Sevens fans angry over use of force by guards
Spectators at the Hong Kong Sevens have expressed anger at what they described as the unnecessary use of force against drunken revellers who ran onto the pitch, saying it spoiled the fun of a family event and embarrassed the city at the international sporting event.
The Post received several complaints from readers who said they saw the incidents, which happened at the end of the game on Sunday and involved security guards and Rugby Football Union staff.
Rosheen Rodwell, who took her two young children to the event, said she saw a well-built westerner wearing a Rugby Football Union shirt trying to drag a young man off the pitch by his hair.
Ms Rodwell, who was in the front row of the west stand, said she also saw a security guard dressed in black punching a young man.
'It was shocking,' said Ms Rodwell. 'The children around us were in tears. My daughter kept asking me 'why is he doing that?''
Sebastian Stamer said he saw the same incident. 'The guy punched him two or three times, and he did the same to a few others,' said Mr Stamer, who brought a number of overseas guests to the event. 'It made Hong Kong look very bad.'
Kate Watterson described how a man in his late teens or early 20s, who was 'obviously drunk', was held down by about eight people when he tried to run onto the field.

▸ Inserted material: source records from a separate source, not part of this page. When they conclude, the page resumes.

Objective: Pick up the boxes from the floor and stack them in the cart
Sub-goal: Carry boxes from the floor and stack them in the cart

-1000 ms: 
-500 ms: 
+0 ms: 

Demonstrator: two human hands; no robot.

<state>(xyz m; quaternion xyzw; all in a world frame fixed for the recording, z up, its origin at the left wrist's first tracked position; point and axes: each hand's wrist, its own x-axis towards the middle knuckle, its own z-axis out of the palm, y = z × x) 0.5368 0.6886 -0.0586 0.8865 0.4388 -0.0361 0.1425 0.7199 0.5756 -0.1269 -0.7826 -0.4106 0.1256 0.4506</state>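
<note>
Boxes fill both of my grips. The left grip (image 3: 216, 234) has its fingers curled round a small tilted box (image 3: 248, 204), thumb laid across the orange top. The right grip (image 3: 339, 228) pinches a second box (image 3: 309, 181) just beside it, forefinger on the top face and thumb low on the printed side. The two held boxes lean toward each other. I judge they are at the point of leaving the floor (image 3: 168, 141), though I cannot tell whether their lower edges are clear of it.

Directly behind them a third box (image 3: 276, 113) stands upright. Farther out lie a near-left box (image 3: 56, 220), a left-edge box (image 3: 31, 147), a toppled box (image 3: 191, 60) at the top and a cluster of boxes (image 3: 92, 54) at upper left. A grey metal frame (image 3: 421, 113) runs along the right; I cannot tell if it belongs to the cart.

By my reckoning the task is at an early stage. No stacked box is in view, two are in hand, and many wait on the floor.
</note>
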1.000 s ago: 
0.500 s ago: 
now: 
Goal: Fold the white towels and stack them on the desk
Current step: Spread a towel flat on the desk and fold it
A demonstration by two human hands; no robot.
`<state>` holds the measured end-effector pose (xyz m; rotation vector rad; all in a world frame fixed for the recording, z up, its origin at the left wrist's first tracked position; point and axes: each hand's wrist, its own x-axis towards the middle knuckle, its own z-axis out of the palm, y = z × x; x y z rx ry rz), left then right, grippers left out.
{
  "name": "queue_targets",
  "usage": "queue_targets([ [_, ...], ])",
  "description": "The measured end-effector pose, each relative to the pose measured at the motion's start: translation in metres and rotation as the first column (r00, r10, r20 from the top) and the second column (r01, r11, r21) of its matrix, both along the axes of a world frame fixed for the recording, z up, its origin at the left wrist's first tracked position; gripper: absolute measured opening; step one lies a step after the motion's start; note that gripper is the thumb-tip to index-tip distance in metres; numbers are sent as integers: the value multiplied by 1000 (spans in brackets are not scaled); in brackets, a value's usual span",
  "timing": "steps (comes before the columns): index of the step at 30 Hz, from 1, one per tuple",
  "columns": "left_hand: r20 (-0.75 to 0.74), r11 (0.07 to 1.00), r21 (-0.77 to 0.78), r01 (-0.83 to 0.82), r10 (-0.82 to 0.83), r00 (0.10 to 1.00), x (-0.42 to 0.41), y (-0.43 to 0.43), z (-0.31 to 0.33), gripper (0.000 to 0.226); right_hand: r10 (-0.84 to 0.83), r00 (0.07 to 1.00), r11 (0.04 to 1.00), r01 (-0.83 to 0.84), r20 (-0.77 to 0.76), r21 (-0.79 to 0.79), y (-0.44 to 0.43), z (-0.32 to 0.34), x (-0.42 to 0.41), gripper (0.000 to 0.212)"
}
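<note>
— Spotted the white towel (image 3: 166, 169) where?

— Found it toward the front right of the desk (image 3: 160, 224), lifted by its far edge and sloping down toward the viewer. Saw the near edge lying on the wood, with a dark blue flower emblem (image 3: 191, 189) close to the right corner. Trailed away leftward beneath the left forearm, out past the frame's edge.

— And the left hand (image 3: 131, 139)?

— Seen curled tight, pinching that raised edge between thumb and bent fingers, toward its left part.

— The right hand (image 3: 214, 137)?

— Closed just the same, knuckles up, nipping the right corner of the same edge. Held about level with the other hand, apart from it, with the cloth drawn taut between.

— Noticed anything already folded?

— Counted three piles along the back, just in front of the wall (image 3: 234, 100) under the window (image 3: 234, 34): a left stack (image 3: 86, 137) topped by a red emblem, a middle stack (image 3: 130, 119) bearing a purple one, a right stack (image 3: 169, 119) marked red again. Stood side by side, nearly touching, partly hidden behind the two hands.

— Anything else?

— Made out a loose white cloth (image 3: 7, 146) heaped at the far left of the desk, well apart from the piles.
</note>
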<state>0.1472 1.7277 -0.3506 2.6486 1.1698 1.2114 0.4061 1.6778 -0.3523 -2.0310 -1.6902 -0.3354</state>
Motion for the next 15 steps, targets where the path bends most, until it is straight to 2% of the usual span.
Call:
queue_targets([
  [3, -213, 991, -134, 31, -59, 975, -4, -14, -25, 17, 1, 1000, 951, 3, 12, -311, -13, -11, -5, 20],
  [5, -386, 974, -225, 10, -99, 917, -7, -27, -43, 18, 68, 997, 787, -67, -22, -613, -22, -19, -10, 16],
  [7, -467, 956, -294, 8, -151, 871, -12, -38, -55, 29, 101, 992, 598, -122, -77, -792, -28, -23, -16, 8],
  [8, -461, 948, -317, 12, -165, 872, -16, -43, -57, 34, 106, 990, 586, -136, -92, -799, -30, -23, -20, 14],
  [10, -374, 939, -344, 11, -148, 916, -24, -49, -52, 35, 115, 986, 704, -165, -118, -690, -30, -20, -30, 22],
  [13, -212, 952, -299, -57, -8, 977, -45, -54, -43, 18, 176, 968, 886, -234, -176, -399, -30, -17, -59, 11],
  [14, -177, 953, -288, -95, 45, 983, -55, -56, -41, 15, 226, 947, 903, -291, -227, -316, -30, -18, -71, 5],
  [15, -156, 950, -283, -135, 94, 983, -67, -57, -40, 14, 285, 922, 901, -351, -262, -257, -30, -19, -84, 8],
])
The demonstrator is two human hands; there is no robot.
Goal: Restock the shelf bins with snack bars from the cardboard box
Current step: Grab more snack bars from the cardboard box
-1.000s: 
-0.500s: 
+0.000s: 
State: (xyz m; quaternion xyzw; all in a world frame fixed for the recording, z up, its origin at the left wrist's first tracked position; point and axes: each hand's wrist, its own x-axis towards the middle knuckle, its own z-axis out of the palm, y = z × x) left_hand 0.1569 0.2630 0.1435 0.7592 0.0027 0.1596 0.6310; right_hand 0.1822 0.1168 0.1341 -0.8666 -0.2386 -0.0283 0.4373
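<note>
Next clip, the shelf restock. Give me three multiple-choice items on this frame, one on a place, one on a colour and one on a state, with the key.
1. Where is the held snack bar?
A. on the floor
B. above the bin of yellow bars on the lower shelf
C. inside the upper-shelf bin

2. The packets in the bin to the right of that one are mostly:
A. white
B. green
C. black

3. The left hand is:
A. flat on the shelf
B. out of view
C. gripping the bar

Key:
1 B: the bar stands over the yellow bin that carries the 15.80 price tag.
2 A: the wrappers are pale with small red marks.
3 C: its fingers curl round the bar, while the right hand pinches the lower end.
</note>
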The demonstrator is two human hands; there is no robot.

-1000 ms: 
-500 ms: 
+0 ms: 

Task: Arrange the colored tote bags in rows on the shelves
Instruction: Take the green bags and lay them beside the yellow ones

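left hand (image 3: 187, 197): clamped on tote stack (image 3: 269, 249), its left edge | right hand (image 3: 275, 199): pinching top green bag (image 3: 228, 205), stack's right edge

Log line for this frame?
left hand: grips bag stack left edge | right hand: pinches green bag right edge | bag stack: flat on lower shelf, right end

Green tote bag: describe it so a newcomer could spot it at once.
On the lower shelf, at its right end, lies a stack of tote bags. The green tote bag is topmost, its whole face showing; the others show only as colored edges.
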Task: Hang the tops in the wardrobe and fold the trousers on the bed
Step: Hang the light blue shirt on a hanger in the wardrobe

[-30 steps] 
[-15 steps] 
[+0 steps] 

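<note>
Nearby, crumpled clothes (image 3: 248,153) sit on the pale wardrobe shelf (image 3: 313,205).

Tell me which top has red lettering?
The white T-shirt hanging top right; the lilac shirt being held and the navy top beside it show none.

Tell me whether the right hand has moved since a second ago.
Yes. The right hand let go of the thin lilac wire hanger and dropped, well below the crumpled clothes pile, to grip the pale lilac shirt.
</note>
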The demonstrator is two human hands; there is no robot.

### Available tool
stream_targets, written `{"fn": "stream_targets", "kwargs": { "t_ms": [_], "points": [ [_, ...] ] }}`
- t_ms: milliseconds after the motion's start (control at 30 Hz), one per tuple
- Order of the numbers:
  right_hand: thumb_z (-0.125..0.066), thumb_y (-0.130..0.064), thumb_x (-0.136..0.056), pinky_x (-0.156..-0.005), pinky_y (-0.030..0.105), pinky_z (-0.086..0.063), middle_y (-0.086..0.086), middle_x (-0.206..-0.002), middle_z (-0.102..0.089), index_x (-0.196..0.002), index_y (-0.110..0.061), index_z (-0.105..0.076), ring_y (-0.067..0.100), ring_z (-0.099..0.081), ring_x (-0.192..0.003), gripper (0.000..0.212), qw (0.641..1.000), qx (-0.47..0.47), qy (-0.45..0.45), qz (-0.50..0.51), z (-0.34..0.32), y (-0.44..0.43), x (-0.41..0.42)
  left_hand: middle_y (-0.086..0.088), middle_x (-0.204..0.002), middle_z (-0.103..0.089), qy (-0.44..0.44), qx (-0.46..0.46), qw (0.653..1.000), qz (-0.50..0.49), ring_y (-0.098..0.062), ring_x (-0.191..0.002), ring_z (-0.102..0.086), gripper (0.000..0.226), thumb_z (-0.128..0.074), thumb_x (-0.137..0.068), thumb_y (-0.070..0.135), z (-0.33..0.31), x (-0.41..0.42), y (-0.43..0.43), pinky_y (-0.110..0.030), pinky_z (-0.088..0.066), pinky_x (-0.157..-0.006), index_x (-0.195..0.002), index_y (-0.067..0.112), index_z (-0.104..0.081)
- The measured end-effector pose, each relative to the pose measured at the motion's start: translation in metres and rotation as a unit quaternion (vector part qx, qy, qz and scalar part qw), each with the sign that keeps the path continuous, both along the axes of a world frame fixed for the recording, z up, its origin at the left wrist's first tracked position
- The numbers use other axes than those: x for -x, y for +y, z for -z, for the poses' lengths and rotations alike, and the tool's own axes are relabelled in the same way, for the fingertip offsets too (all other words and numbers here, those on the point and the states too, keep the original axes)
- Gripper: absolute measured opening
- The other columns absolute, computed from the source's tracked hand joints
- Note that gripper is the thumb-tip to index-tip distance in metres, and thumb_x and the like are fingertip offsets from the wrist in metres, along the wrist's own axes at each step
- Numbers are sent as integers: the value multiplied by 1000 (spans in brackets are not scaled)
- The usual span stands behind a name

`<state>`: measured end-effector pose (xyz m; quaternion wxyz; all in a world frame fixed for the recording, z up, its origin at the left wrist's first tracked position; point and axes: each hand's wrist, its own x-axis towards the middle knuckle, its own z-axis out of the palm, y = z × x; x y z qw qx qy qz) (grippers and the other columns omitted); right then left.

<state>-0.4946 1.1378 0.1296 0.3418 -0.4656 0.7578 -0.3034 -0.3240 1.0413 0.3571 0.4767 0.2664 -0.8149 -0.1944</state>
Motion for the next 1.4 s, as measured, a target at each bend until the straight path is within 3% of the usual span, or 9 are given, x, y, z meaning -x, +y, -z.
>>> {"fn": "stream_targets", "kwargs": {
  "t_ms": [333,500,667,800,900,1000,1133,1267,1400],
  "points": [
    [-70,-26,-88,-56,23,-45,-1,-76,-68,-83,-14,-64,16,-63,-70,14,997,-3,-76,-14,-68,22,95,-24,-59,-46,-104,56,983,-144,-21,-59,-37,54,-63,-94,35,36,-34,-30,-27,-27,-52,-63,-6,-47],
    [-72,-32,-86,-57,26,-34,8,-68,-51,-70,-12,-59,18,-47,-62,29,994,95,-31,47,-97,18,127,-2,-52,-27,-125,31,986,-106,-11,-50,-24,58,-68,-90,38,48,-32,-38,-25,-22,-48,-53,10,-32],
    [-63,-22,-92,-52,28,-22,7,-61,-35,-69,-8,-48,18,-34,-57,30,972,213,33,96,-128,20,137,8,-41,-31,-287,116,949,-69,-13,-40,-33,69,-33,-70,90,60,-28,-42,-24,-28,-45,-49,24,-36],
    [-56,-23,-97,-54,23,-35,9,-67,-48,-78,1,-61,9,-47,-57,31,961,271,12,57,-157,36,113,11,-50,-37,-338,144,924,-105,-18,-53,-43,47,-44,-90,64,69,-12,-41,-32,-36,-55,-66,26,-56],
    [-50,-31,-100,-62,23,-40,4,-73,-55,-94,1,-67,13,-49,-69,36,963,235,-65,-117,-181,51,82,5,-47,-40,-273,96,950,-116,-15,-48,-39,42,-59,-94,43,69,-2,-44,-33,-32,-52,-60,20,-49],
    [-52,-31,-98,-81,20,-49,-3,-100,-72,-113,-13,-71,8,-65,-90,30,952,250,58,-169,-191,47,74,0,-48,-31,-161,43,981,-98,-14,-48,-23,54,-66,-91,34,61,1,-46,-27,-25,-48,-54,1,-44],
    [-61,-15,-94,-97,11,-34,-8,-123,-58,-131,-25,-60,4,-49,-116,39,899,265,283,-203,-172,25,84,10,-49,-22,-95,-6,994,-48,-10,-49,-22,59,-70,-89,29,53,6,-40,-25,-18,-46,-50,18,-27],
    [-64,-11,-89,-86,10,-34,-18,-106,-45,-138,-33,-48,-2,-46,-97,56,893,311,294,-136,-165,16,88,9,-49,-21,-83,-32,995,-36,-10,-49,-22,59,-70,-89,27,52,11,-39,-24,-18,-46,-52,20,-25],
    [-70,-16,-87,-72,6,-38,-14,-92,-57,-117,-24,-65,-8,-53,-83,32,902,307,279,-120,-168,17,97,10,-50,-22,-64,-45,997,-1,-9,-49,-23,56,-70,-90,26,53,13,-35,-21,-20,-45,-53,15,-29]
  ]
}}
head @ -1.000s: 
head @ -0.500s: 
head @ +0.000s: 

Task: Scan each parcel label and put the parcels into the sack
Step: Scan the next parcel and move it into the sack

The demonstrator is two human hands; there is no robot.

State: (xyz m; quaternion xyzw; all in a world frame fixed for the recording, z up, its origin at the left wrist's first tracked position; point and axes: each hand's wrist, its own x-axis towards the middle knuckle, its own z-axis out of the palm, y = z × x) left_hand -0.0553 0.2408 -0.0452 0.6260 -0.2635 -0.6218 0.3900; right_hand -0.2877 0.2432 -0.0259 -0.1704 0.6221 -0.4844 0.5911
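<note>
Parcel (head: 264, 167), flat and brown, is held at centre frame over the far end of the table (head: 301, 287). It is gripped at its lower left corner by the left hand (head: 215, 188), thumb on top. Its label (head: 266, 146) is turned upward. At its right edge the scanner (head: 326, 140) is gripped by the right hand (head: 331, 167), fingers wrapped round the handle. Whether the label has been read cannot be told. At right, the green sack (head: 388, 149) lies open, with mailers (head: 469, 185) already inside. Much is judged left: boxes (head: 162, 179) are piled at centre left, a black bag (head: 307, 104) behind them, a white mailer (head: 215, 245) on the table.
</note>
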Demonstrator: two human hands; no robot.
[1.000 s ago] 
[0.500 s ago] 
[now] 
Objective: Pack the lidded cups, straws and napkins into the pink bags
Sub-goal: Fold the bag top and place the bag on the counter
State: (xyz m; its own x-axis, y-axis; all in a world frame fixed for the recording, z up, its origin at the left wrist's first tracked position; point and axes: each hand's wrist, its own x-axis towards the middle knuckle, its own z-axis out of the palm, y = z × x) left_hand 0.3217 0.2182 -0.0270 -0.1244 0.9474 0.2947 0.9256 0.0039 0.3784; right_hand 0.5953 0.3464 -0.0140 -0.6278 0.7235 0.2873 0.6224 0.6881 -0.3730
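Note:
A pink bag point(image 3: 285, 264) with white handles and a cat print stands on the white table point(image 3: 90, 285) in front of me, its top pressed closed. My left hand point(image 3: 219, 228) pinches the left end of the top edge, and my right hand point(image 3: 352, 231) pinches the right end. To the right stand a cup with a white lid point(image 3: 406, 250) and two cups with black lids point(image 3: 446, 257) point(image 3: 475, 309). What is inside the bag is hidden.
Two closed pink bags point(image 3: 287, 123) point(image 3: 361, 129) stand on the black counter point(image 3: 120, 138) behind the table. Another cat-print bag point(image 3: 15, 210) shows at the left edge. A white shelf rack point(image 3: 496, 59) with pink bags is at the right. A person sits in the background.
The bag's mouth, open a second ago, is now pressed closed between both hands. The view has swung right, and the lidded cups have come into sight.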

'Then a guy kicked him on the ground,' she said.
Michael MacMillan, who was standing near Ms Watterson, said that he was disgusted by what happened.
'The policemen in uniforms just stood there with their hands behind their backs,' Mr MacMillan said. '[The young man] deserved to be held up because he was drunk. I don't stand up for the idiot, but he didn't deserve to be kicked.'
The Sevens' veteran said that the guards were more aggressive than usual.
The police said they would follow up on the incidents.
The Rugby Football Union said more information was needed before it could comment.
An Australian visitor who ran nude onto the pitch at the Sevens on Saturday was fined HK$1,000 yesterday in Eastern Court.
Philip James Cornet, 34, a bank employee, said he had had too many beers and apologised for his conduct. Cornet pleaded guilty to a count of indecency in public for which he was fined the maximum amount.
Principal magistrate Garry Tallentire said Cornet had made a fool of himself and in doing so had ruined his clear record.